Die Kranken­ver­si­che­rung ist Teil des Gesundheitssystems.

Die Mitgliedschaft in einer Krankenkasse oder der Vertrag mit einer Kranken­ver­si­che­rung ist entweder gesetzlich verpflichtend (Pflichtversicherung) oder freiwillig abschließbar (Private-Kranken­ver­si­che­rung oder freiwillige gesetzliche Kranken­ver­si­che­rung).
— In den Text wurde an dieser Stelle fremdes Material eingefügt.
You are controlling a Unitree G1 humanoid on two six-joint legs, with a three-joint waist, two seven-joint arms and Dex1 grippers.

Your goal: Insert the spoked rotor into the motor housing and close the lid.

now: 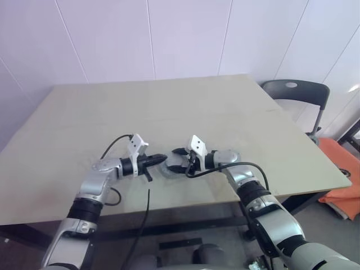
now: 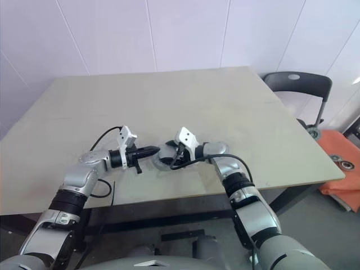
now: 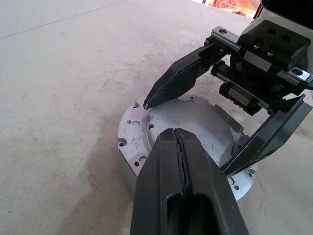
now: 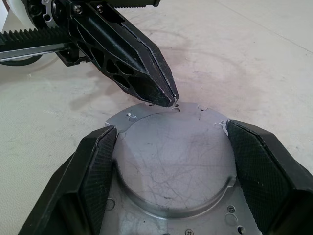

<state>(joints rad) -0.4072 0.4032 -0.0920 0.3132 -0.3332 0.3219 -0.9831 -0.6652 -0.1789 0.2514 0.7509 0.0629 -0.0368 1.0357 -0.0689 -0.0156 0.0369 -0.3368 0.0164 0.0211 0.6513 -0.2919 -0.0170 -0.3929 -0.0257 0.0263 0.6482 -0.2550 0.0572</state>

Die Kranken­ver­si­che­rungsprämie ist vom gewählten Leistungsangebot oder vom Einkommen des Versicherten abhängig.

 

Eine Absicherung im Krankheitsfall zu haben, ist in Deutschland für alle Einwohner gesetzlich vorgeschrieben. Der Großteil hat die Pflicht, sich bei einer der gesetzlichen Kranken­ver­si­che­rung durch einkommensabhängigen Beitrag zu ver­sichern. Der Rest kann sich frei entscheiden, benötigt aber trotzdem die gesetzlich vorgeschriebene Absicherung im Krankheitsfall, entweder per privater Kranken­ver­si­che­rung mit risikoabhängiger Versicherungsprämie oder freiwilliger gesetzlicher Kranken­ver­si­che­rung.

 

Der Per­sonenkreis der sich für eine getzliche Kranken­ver­si­che­rung entscheidet, hat die Möglichkeit die Lücken der gesetzlichen Kranken­ver­si­che­rung mit einer Kranken­zusatz­ver­si­che­rung zu schließen, beziehungsweise den eigenen Kostenanteil zu reduzieren.